# Dog Attack Statistics



## Quinzell (Mar 14, 2011)

I'm trying to find if there is a website that holds the statistics of dog attacks. Does anyone know if one exists?


----------



## SleepyBones (Apr 17, 2011)

The last I know on general release was BBC 2008, consistant rises for a few years, the rises are accounted for because the commercial sector of the behaviourist & dog training industry dont do (most don't know) obedience training with dogs which would benefit at the critical phase.

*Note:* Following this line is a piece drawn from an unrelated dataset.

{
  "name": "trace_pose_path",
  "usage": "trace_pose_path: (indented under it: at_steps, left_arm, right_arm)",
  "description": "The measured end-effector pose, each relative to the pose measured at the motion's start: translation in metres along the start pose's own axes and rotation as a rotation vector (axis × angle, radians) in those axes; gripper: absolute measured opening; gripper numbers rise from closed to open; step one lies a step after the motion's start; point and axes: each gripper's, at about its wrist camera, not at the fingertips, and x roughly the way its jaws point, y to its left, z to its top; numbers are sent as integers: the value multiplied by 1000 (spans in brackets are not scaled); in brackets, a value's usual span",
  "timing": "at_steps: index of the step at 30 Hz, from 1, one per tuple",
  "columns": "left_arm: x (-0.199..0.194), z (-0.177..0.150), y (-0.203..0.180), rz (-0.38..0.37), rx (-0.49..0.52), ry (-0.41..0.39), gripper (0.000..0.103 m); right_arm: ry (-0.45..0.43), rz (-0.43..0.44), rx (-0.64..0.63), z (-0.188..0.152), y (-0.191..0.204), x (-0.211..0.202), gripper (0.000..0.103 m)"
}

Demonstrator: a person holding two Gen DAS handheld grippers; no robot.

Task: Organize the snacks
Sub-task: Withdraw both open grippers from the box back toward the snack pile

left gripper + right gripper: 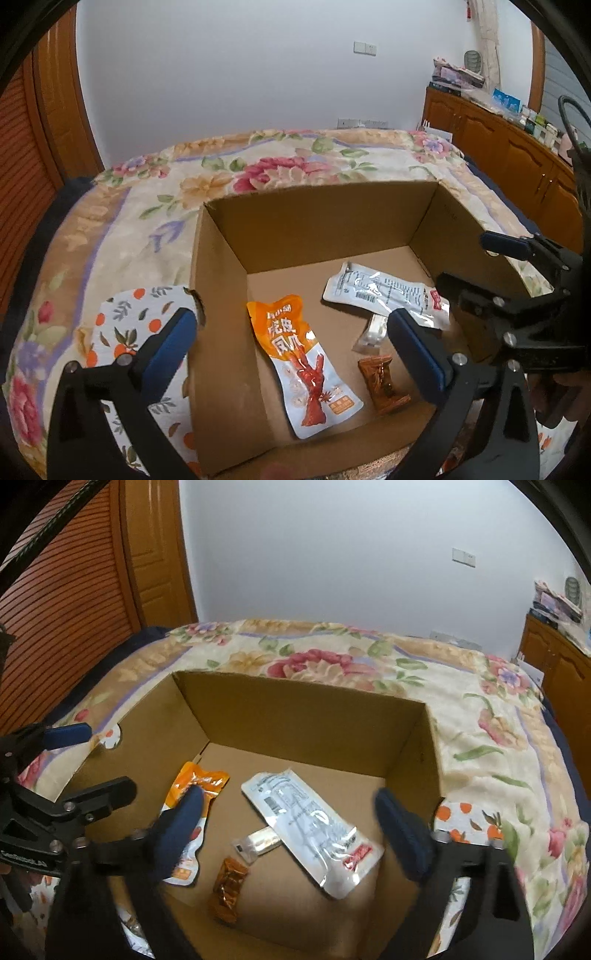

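both tools, left tool (291,341) and right tool (290,827), spread and empty above cardboard box (295,701) on bed; chicken-feet pouch (304,365) and white pouch (314,827) lie inside; risk: a descending finger catching the box wall could tip it

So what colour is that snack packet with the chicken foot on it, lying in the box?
Orange on top, fading to white below, with a red chicken foot: the snack packet shows best in the left wrist view.
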Motion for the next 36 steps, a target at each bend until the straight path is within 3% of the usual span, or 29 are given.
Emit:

Its a good commercial idea, the dogs have problems that gives commercial trainers & behaviourists long term paying clients 'cause those dogs always have problems, which are then sold under the label 'behavioural problem'. I am backed by robust science.

BBC 2008.
BBC NEWS | Health | Hospitals see rise in dog bites


----------



## Quinzell (Mar 14, 2011)

I was more interested in if there were any statistics on attacks by breed. 

Although its interesting that this article indicates the rises vary quite dramatically depending on region.

Prior to 2008, did they teach obedience then? I have only been to dog training classes from 2008 onwards.


----------



## SleepyBones (Apr 17, 2011)

> Prior to 2008, did they teach obedience then?


Long before then, then and now some independant commercial trainers teach it, critical phase starts v early puberty, if dogs which have been complient to know commands prior to that start increasingly ignoring owners & a pattern of breaking known commands starts to evolve the dog needs OB training.

OB courses only last around 4-6 sessions at most, theres nothing left to teach a pet owner, they just reinforce what they should have been taught to recalling from chases etc.

The most common training technique attempted in commercial dog training is negative punishment, that just supresses behaviours in circumstances the dog perceives as similar. The commercial exclusive claimed negative punishment base attempt technique alone have been around more or less common by 2000-1. Negative punishment has around forever but is mixed with other things.



> I was more interested in if there were any statistics on attacks by breed.


I think they did give the breed statistics amongst other variables, I'll pass a link to the study tommorow, off the top of my head one of the spaniels, I think the springer was high on the list.


----------



## Goblin (Jun 21, 2011)

Indigo Rescue - Adopt a Rescued Animal is one based in 2008.
http://dogbitelaw.com/images/pdf/Dog_Attacks_1982-2006_Clifton.pdf is another. Interesting to see Beagle fatality was a strangulation caused by tugging on a leash which was around a child's neck. 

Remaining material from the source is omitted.